■ AIM OF THE EXERCISE
From the line with "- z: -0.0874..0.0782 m" to the line with "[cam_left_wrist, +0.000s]", retype every line exactly, including those two, and leave out the rest of the data below.
Top of MATERIALS PROVIDED
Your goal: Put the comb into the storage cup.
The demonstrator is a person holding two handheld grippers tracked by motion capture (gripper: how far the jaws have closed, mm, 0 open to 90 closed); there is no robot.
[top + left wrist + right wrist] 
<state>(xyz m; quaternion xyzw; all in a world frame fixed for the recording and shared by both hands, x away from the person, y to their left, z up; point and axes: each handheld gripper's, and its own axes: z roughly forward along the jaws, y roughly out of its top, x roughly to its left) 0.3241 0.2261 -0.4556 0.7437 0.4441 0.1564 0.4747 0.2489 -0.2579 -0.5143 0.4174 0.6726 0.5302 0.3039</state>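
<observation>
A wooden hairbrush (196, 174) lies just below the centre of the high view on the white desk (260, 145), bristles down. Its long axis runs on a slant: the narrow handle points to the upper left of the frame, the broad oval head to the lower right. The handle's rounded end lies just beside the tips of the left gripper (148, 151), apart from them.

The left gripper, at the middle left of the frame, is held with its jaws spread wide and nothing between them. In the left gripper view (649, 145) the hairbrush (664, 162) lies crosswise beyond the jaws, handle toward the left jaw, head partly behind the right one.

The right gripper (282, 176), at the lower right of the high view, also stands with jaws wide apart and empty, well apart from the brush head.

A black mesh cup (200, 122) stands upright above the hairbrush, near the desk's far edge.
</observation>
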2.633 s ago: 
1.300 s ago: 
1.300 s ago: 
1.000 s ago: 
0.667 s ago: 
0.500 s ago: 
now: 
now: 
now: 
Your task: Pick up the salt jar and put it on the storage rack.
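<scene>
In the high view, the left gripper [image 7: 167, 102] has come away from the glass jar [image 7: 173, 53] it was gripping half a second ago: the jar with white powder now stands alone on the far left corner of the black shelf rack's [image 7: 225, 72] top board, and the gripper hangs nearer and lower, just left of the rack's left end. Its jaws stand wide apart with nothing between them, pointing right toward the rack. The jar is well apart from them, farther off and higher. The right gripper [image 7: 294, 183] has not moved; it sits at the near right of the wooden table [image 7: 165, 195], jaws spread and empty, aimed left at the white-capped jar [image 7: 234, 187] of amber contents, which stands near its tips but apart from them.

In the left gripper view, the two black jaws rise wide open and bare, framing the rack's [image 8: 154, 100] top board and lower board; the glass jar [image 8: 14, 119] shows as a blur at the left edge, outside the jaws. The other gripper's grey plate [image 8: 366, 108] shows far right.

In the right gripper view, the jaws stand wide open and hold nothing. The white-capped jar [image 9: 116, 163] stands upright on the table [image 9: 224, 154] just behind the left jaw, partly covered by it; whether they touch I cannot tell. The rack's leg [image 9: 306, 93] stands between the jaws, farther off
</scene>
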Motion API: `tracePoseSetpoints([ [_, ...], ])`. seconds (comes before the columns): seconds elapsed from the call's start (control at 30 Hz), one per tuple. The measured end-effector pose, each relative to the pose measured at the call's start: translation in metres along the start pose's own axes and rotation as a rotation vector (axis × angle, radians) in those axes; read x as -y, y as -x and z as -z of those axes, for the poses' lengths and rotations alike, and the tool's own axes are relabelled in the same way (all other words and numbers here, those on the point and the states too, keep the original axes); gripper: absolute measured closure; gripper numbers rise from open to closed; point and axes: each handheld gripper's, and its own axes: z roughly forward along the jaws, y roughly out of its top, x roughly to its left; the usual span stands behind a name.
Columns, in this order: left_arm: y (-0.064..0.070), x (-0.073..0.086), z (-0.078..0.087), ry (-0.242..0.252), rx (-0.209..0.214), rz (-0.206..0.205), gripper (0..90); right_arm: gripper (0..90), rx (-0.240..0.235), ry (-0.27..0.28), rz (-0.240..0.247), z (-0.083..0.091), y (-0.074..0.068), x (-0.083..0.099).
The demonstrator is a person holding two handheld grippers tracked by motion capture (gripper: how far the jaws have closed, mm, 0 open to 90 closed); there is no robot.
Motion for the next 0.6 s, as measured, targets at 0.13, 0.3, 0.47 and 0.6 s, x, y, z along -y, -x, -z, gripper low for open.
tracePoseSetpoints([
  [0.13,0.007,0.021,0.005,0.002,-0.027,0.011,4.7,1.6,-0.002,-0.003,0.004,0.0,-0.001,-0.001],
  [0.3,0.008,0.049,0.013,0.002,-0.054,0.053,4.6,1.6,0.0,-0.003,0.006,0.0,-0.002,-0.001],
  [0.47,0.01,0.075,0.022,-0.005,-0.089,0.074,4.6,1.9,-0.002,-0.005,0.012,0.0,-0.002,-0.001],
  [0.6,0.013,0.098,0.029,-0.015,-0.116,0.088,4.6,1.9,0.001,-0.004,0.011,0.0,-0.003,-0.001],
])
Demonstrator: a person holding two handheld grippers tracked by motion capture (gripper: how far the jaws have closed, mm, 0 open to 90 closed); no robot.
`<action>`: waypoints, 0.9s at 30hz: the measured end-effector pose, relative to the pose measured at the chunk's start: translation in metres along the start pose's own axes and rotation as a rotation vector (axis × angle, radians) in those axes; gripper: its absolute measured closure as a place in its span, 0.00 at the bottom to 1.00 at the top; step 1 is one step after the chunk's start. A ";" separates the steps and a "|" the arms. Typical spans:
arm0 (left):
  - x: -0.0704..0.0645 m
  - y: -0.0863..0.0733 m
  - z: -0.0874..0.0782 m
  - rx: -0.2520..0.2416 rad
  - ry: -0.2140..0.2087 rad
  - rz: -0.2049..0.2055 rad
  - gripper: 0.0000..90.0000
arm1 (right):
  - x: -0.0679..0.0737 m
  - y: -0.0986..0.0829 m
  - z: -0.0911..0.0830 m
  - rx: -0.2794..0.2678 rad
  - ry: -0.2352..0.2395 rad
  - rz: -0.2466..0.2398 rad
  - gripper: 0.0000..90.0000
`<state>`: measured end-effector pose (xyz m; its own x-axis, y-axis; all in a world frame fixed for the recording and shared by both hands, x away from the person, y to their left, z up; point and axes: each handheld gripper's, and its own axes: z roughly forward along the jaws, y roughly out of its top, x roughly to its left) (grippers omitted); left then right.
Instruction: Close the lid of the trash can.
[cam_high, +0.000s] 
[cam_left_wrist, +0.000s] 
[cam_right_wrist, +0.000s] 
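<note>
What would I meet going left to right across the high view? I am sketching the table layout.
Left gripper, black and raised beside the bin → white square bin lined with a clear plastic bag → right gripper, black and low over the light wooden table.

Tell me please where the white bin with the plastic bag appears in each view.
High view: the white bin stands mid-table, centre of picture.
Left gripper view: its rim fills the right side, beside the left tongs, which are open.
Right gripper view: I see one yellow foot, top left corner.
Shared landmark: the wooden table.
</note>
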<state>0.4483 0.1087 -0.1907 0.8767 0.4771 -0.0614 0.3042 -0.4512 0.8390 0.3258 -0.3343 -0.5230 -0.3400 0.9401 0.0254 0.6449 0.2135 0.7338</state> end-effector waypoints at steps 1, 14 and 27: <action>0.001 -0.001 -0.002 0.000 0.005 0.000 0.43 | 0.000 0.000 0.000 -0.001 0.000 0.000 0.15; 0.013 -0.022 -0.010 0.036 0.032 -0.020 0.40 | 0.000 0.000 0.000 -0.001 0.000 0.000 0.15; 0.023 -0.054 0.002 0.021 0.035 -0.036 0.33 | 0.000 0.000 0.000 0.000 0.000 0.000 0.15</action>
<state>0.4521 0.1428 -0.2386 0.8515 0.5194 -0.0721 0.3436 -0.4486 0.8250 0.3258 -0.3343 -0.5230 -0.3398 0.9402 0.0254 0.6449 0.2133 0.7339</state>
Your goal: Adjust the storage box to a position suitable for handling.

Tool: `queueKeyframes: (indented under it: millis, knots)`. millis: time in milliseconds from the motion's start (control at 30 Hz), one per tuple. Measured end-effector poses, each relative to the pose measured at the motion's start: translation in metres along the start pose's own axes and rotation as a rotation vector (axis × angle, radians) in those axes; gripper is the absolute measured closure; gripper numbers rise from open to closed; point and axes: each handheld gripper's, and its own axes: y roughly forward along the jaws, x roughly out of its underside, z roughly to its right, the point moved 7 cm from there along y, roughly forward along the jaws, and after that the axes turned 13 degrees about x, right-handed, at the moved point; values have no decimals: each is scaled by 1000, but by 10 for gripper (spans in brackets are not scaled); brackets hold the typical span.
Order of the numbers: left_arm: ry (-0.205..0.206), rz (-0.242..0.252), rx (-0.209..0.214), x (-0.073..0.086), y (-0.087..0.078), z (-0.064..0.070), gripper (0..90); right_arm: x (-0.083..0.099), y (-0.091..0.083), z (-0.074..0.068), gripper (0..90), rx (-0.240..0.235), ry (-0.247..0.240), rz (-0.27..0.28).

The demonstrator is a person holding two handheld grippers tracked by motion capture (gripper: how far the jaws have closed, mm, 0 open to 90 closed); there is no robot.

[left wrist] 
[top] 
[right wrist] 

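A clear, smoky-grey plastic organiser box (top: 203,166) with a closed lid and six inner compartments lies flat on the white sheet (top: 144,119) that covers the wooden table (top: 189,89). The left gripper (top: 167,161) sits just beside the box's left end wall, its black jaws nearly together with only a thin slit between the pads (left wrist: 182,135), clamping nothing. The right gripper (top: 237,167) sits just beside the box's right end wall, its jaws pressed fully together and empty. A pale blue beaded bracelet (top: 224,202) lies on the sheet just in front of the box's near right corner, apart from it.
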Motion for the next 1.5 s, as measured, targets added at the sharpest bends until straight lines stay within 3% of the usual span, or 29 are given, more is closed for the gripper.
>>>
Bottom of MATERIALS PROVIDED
■ ANSWER SPACE
  - z: -0.0874..0.0782 m
  - rx: -0.2520..0.2416 rad
  - ry: -0.2140..0.2087 rad
  - rz: -0.2049..0.2055 rad
  - gripper: 0.0000..90.0000
arm1 (right):
  - x: -0.0679..0.0737 m
  - y: -0.0986..0.0829 m
  - z: -0.0911..0.0830 m
  - rx: -0.2794..0.2678 rad
  - ry: -0.2352..0.2395 rad
  - rz: -0.2466..0.2398 rad
  - gripper: 0.0000..90.0000
`<state>`: measured end-effector pose (xyz m; its own x-axis, y-axis; all in a world frame fixed for the recording and shared by both hands, x away from the person, y to their left, z up; point and axes: each handheld gripper's, and its own axes: z roughly forward along the jaws, y roughly out of its top, x roughly to its left) (grippers omitted); left then right.
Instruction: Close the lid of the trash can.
[cam_high, +0.000s] 
[cam_left_wrist, +0.000s] 

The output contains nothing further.